Many freed serfs were given surnames after those of their former owners. For example, a serf of the Demidov family might be named Demidovsky, which translates roughly as "belonging to Demidov" or "one of Demidov's bunch".

Grammatically, Russian family names follow the same rules as other nouns or adjectives (names ending with -oy, -aya are grammatically adjectives), with exceptions: some names do not change in different cases and have the same form in both genders (for example, Sedykh, Lata).

=== Ukraine and Belarus ===

Ukrainian and Belarusian names evolved from the same Old East Slavic and Ruthenian language (western Rus') origins. Ukrainian and Belarusian names share many characteristics with family names from other Slavic cultures. Most prominent are the shared root words and suffixes. For example, the root koval (blacksmith) compares to the Polish kowal, and the root bab (woman) is shared with Polish, Slovak, and Czech. The suffix -vych (son of) corresponds to the South Slavic -vic, the Russian -vich, and the Polish -wicz, while -sky, -ski, and -ska are shared with both Polish and Russian, and -ak with Polish.

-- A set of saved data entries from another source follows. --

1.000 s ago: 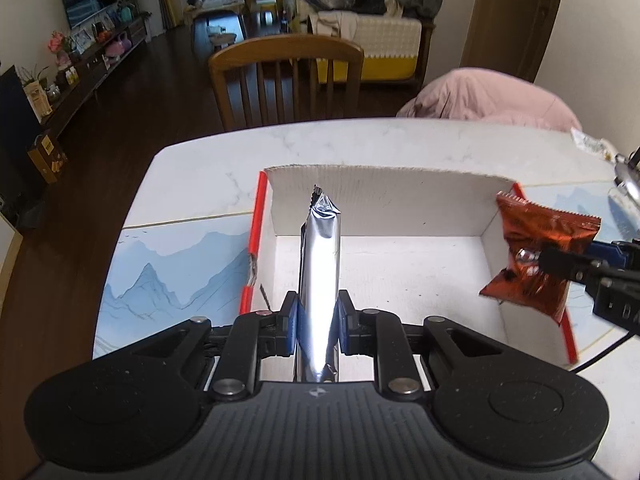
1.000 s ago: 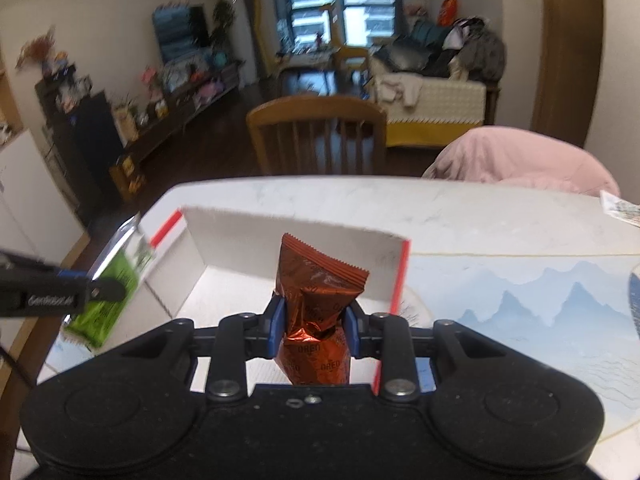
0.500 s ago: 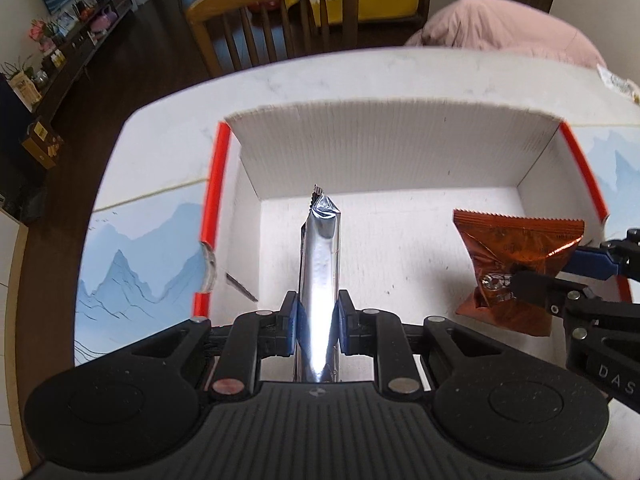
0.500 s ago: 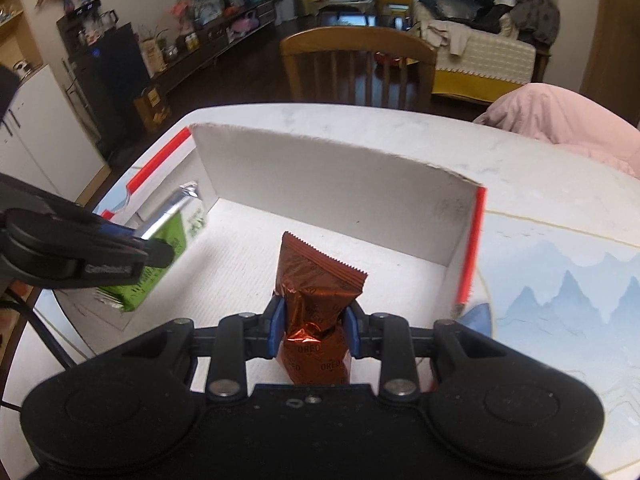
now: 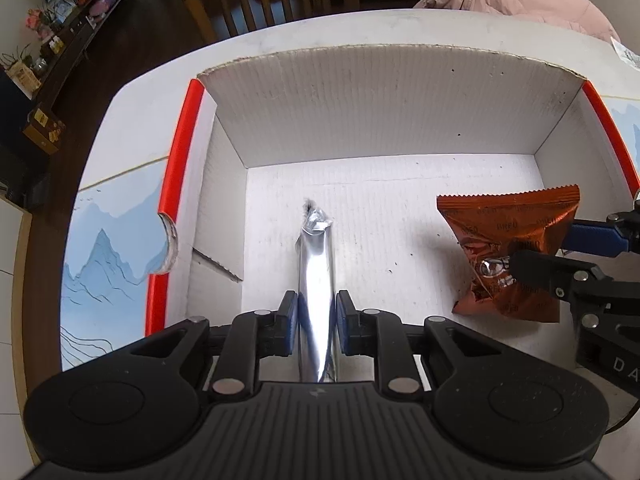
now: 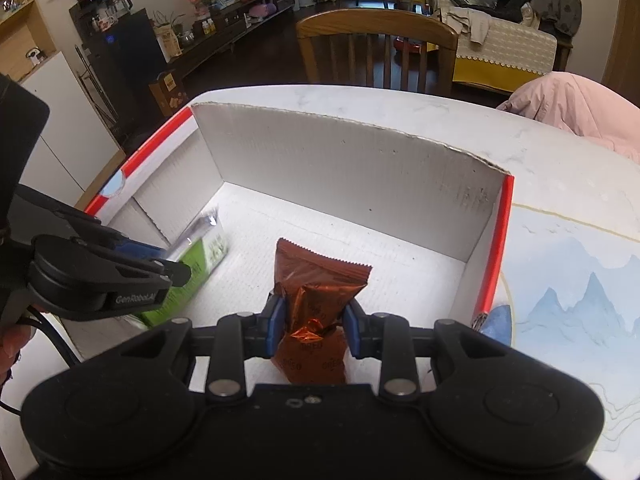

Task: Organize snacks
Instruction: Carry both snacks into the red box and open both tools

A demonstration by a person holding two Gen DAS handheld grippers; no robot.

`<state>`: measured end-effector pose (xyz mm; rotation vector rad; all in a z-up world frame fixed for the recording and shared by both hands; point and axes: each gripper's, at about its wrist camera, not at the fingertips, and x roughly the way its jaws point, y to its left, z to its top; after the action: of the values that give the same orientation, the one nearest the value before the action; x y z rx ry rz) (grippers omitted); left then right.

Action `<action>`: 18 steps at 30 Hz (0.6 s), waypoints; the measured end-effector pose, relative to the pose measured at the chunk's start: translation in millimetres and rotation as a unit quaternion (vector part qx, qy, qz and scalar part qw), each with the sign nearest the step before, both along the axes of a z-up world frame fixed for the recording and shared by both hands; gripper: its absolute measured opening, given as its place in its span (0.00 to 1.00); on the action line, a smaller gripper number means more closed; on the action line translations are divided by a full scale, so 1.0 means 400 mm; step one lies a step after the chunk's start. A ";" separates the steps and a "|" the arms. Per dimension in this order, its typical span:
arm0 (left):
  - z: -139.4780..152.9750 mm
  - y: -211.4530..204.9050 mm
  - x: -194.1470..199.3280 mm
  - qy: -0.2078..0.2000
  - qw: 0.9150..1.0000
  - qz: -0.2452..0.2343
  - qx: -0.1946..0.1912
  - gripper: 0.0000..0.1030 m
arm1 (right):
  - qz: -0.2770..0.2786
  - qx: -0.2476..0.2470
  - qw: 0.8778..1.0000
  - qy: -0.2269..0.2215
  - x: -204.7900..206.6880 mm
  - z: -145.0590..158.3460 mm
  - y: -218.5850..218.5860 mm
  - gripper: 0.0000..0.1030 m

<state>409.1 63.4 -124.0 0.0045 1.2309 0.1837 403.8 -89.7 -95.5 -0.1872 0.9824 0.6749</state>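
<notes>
Foil-wrapped and light, both snacks look crinkly and slippery. The left gripper (image 5: 317,322) fingers pinch the silver-green packet (image 5: 315,280) near its lower end; the right gripper (image 6: 314,330) fingers squeeze the orange packet (image 6: 316,292) at its soft waist, over the white box (image 5: 380,120).

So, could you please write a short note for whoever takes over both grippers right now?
Left gripper: shut on the green snack pack, silver edge toward its camera, inside the white box.
Right gripper: shut on the orange snack packet, also over the box floor.
Done: both snacks carried into the box.
Left: set each down, release, withdraw. The box holds nothing else in view.
</notes>
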 end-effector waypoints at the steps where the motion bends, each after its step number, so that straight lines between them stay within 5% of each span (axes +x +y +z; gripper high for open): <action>1: -0.001 0.001 -0.001 -0.001 1.000 0.001 -0.007 0.19 | -0.002 -0.001 1.000 -0.001 -0.001 0.001 0.001 0.30; 18: 0.118 0.039 -0.134 -0.100 0.993 -0.009 -0.061 0.26 | -0.058 0.000 0.996 -0.068 -0.123 0.113 -0.044 0.33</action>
<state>355.4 78.9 -76.6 -0.1066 1.0397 0.0914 354.5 -107.4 -50.3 -0.1714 0.8564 0.5495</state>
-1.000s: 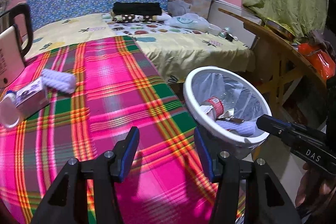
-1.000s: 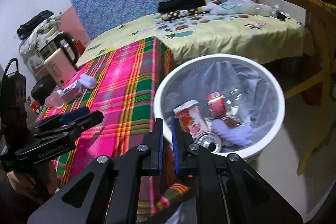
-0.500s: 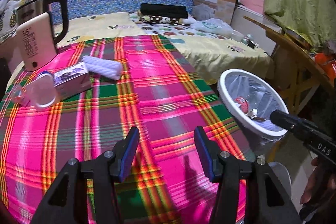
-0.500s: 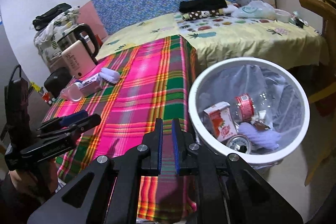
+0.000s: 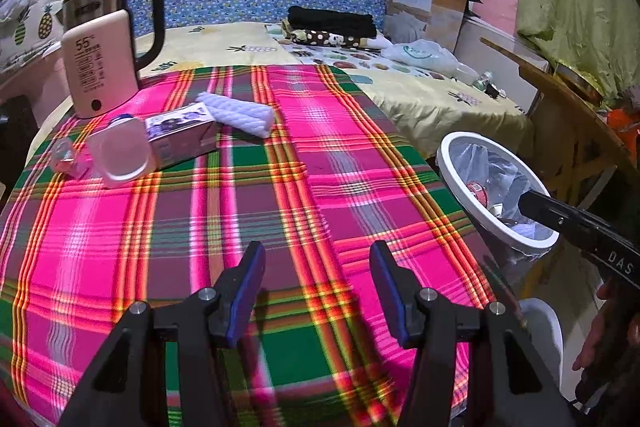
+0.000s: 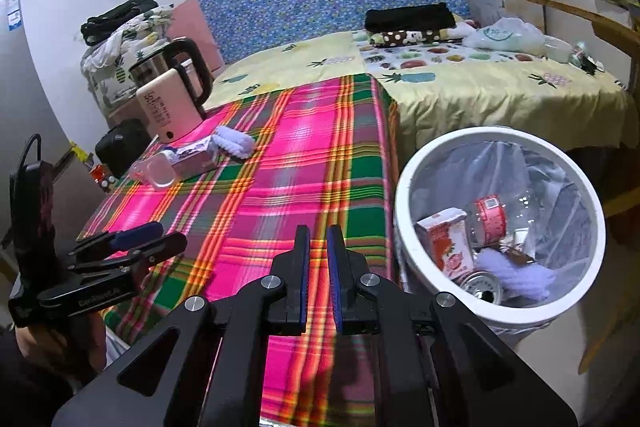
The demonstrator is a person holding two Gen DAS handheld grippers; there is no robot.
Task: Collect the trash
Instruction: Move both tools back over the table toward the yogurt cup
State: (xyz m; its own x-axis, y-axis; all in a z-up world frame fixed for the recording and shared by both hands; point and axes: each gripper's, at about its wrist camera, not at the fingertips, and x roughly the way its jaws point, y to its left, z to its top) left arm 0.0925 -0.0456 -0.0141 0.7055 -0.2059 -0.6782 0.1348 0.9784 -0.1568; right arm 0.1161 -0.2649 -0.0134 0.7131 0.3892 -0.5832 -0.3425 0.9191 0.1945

However some suffixes are more uniquely characteristic to Ukrainian and Belarusian names, especially: -chuk (Western Ukraine), -enko (all other Ukraine) (both son of), -ko (little [masculine]), -ka (little [feminine]), -shyn, and -uk. See, for example, Mihalko, Ukrainian Presidents Leonid Kravchuk, and Viktor Yushchenko, Belarusian President Alexander Lukashenko, or former Soviet diplomat Andrei Gromyko. Such Ukrainian and Belarusian names can also be found in Russia, Poland, or even other Slavic countries (e.g. Croatian general Zvonimir Červenko), but are due to importation by Ukrainian, Belarusian, or Rusyn ancestors.

===South Slavs===

====Endings in -ić and -ič====
Surnames of some South Slavic groups such as Serbs, Croatian Serbs, Montenegrins, and Bosniaks traditionally end with the suffixes "-ić" and "-vić" (often transliterated to English and other western languages as "ic", "ich", "vic" or "vich". The v is added in the case of a name to which "-ić" is appended would otherwise end with a vowel, to avoid double vowels with the "i" in "-ić".) These are a diminutive indicating descent i.e. "son of". In some cases the family name was derived from a profession (e.g. blacksmith – "Kovač" → "Kovačević").

An analogous ending is also common in Slovenia. As the Slovene language does not have the softer consonant "ć", in Slovene words and names only "č" is used. So that people from the former Yugoslavia need not change their names, in official documents "ć" is also allowed (as well as "Đ / đ"). Thus, one may have two surname variants, e.g.: Božič, Tomšič (Slovene origin or assimilated) and Božić, Tomšić (roots from the Serbo-Croat language continuum area). Slovene names ending in -ič do not necessarily have a patrimonial origin.

In general family names in all of these countries follow this pattern with some family names being typically Serbian, some typically Croat and yet others being common throughout the whole linguistic region.

Children usually inherit their fathers' family name. In an older naming convention which was common in Serbia up until the mid-19th century, a person's name would consist of three distinct parts: the person's given name, the patronymic derived from the father's personal name, and the family name, as seen, for example, in the name of the language reformer Vuk Stefanović Karadžić.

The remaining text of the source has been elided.